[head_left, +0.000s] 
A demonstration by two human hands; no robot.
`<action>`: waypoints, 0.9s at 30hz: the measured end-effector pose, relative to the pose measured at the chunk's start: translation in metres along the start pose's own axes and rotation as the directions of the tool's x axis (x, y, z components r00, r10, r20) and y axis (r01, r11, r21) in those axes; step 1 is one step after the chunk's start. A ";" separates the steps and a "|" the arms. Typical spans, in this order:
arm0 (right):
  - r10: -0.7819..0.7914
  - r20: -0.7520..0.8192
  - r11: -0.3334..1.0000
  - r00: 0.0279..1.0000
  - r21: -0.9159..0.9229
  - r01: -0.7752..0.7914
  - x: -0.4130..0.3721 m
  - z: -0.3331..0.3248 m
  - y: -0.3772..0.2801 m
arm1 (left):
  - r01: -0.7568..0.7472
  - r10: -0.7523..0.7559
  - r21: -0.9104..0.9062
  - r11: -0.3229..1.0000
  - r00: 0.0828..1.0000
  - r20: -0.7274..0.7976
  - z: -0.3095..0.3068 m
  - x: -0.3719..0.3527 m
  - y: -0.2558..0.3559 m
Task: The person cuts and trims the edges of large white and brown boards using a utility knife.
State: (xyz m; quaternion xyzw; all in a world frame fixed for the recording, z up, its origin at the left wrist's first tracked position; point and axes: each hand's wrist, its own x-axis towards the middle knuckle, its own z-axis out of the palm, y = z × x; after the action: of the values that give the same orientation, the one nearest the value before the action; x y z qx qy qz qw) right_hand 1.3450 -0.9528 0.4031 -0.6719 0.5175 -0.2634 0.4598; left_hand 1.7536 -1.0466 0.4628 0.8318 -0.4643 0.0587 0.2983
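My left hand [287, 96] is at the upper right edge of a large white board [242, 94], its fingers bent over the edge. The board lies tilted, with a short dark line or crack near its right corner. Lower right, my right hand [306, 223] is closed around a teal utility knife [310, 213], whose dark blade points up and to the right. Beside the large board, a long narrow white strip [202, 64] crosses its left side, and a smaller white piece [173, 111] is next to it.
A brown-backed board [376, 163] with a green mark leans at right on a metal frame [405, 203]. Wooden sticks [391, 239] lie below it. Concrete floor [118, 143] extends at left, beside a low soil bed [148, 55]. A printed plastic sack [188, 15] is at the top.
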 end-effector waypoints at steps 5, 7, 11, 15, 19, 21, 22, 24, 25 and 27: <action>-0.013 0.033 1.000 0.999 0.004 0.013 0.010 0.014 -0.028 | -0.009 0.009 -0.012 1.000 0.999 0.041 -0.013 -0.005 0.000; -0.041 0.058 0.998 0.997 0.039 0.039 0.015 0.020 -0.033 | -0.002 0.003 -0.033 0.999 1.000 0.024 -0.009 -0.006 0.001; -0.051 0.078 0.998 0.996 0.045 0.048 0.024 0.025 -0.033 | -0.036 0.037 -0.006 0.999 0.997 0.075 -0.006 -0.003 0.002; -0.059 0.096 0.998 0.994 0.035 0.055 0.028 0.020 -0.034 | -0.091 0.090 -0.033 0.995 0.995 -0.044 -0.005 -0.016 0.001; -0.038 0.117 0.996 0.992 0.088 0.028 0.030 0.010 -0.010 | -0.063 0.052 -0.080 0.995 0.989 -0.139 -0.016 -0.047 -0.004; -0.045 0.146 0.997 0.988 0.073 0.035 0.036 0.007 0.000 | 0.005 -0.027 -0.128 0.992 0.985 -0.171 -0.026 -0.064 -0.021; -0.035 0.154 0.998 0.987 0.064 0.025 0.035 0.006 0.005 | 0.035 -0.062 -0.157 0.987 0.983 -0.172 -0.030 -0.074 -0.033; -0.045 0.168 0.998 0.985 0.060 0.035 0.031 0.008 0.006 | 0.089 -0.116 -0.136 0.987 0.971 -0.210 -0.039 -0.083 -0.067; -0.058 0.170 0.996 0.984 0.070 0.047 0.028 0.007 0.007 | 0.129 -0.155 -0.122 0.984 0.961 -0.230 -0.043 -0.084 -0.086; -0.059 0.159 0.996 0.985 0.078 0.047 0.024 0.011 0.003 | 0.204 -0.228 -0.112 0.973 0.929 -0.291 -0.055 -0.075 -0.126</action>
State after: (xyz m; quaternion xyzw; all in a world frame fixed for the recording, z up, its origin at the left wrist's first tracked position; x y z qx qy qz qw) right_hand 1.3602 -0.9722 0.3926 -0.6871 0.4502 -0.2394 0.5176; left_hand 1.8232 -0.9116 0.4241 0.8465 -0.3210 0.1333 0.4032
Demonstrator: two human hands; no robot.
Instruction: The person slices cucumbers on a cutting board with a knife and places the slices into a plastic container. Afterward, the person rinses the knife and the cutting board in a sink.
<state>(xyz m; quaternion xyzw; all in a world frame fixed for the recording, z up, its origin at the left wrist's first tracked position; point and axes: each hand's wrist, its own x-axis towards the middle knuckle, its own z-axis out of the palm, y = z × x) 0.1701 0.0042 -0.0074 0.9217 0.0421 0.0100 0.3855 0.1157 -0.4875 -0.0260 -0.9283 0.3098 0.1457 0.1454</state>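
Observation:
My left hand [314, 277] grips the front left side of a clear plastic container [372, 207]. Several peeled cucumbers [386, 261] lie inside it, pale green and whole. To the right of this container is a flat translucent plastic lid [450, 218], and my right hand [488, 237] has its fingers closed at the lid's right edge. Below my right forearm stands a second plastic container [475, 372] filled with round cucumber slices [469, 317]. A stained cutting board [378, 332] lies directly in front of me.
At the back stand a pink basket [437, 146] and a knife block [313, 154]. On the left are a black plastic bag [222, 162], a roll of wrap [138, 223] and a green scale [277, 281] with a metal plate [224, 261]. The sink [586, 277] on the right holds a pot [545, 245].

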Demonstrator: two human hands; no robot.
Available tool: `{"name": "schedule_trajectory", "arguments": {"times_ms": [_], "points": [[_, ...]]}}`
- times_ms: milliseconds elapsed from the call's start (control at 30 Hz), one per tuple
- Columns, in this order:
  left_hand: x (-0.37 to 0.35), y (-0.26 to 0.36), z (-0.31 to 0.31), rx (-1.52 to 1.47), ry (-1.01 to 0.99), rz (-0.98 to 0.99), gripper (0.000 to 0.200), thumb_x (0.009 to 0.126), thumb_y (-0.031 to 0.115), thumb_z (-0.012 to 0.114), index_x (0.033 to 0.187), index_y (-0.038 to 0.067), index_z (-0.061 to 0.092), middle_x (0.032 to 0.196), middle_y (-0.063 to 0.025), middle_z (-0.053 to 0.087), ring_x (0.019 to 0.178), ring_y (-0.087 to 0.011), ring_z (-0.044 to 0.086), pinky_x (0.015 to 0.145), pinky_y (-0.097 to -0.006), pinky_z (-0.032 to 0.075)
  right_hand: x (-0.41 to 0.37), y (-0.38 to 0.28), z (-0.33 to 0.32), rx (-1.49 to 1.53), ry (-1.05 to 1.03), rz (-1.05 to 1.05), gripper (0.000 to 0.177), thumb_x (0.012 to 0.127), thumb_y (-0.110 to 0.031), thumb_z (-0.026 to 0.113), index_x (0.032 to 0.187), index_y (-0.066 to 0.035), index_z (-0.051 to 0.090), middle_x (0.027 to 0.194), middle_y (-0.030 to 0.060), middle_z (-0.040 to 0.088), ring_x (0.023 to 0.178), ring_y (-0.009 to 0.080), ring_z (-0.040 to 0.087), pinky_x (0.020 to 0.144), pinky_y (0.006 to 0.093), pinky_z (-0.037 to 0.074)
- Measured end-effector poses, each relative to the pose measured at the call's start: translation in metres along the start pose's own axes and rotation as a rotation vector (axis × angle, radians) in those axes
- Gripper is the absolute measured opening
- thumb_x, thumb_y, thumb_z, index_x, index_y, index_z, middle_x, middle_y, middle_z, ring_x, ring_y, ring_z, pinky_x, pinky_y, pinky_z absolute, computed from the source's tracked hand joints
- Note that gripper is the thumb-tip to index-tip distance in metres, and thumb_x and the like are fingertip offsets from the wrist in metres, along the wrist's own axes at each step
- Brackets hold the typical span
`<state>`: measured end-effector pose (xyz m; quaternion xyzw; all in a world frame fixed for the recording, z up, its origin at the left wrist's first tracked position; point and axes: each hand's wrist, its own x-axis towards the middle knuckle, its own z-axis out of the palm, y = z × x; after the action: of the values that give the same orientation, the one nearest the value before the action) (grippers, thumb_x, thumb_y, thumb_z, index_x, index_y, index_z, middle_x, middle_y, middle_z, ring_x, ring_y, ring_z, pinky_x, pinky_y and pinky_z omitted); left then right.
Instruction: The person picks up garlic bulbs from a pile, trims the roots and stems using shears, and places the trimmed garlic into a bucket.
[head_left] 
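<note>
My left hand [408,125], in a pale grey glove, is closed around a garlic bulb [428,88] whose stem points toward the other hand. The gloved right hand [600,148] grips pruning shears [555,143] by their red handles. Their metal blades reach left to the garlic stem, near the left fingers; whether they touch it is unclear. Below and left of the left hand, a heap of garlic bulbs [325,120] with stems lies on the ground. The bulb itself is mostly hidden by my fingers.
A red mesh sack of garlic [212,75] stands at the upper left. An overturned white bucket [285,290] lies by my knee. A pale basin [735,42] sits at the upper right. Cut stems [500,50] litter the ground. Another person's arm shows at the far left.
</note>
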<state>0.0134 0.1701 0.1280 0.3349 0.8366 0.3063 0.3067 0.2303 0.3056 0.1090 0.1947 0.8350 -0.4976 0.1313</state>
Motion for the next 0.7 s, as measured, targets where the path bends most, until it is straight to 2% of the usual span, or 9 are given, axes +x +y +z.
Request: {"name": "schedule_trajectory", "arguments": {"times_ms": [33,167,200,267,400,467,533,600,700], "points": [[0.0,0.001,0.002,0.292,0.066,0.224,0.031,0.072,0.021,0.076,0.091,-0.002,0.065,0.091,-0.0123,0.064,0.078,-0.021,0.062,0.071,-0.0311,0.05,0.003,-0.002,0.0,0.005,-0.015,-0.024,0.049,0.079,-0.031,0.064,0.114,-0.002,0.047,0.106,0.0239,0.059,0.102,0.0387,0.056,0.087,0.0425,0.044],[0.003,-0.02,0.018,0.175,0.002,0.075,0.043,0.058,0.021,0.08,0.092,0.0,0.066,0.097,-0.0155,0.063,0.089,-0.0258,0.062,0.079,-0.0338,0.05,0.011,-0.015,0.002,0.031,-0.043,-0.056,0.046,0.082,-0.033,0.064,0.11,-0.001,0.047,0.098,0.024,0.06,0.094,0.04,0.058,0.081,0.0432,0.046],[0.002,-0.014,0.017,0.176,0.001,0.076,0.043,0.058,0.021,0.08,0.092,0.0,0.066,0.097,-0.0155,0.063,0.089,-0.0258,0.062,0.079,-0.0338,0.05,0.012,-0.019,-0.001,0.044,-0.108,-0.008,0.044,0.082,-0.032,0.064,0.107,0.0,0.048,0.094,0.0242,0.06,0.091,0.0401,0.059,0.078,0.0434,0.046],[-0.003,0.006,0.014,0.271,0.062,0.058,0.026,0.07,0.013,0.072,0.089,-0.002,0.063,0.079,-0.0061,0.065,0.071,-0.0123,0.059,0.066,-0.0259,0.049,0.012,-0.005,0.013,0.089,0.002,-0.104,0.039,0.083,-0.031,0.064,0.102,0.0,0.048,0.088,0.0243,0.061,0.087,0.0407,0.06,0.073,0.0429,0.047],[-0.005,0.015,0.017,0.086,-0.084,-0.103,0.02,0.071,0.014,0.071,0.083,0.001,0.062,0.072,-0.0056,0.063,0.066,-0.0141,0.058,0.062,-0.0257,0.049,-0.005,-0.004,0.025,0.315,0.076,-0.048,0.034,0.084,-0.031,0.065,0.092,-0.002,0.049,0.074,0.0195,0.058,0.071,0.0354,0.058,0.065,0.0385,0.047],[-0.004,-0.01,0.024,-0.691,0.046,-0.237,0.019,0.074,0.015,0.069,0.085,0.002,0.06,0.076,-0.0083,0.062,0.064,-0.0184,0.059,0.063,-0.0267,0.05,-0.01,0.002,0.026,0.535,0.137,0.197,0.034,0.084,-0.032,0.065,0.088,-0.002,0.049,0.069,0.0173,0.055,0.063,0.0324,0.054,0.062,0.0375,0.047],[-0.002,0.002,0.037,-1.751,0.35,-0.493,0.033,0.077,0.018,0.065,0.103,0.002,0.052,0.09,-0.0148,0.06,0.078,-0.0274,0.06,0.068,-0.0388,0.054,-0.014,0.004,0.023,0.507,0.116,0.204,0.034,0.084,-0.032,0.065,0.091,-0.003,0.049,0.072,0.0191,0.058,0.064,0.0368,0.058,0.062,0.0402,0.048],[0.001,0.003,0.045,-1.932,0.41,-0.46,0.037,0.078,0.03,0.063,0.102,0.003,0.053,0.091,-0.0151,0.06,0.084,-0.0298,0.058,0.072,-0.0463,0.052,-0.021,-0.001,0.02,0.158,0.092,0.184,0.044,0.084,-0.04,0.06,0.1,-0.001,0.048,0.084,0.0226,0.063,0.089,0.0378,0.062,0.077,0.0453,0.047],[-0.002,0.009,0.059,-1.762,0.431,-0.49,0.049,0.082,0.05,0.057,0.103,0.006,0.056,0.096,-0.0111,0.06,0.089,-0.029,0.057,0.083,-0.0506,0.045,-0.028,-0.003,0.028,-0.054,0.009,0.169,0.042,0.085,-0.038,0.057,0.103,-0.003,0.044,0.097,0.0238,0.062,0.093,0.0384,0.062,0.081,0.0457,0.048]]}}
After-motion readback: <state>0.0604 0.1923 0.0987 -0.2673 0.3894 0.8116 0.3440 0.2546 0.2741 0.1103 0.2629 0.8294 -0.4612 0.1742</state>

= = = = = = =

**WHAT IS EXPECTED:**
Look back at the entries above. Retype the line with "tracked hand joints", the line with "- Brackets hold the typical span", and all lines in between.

**RESPONSE FOR THIS EXERCISE:**
- thumb_x, thumb_y, thumb_z, index_x, index_y, index_z, middle_x, middle_y, middle_z, ring_x, ring_y, ring_z, pinky_x, pinky_y, pinky_z absolute, computed from the source's tracked hand joints
- Note that gripper is the thumb-tip to index-tip distance in metres, and thumb_x and the like are fingertip offsets from the wrist in metres, along the wrist's own axes at each step
- Brackets hold the typical span

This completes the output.